Outra coisa a ser ponderada: se o nosso PIB está em torno de 8 trilhões de reais, coloca 30% a 40% de informalidade que o país tem, que acaba sendo uma economia neutra. Se houver uma carga tributária aceitável, você consegue incorporar a economia informal, trazendo para a formalidade, aumentando também a arrecadação.
MT Econômico: Inclusive, tentaram fazer isso, há muitos anos atrás, com a criação do Simples Nacional, visando atrair os comerciantes informais. Caso o pequeno comerciante, bem pequeno mesmo, como a barraquinha de cachorro quente, tiver algo tipo um “Super Simples” e pagar pelo menos 3%, com algum beneficio em contrapartida, então, talvez parte desses 30% de informais que o senhor menciona pode virar arrecadação também, não é mesmo?
Ernani Lúcio de Souza: Isso mesmo. Com isso pode aumentar arrecadação. É importante lembrar que a informalidade não ocorre apenas com os que não pagam impostos por serem pequenos, mas também os grandes com a sonegação fiscal pela alta carga tributária, são os vazamentos tributários, né. E por esses motivos, Brasil precisa sim de uma reforma tributária.
MT Econômico: Gostaria de agradecer a sua presença aqui no Mato Grosso Econômico e desejar muito sucesso na sua trajetória. Encerramos por aqui e gostaríamos que o senhor trouxesse as suas considerações finais.
Ernani Lúcio de Souza: Eu gostaria de agradecer pela oportunidade e a mensagem que eu gostaria de deixar ao final é que é necessário no Brasil, a gente ter uma economia forte.

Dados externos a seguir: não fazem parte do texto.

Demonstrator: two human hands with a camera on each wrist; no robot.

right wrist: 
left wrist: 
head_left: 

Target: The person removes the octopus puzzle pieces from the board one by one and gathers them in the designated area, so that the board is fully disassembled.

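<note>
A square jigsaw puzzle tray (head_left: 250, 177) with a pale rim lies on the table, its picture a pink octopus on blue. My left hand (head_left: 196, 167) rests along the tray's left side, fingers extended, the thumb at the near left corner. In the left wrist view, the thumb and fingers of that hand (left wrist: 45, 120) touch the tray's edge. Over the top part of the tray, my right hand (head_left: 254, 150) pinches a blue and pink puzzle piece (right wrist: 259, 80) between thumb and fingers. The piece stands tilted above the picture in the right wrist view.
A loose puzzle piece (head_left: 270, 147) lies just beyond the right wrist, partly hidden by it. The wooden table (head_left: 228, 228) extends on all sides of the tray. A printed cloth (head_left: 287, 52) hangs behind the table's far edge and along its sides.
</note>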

Economia forte não seria a ausência de Estado, mas sim a parceria entre Estado e Mercado e para tanto, é bom que o Estado reduza sua participação na economia, basta pegar o exemplo do orçamento geral da União que é em torno de 50% do PIB. Isso é um Estado grande, no entanto, o Estado não precisa ser grande ou pequeno, ele precisa ser eficiente, dar condições e gerar ambiente para o capital produtivo e capital produtivo é renda e renda é consumo e consumo é bem-estar.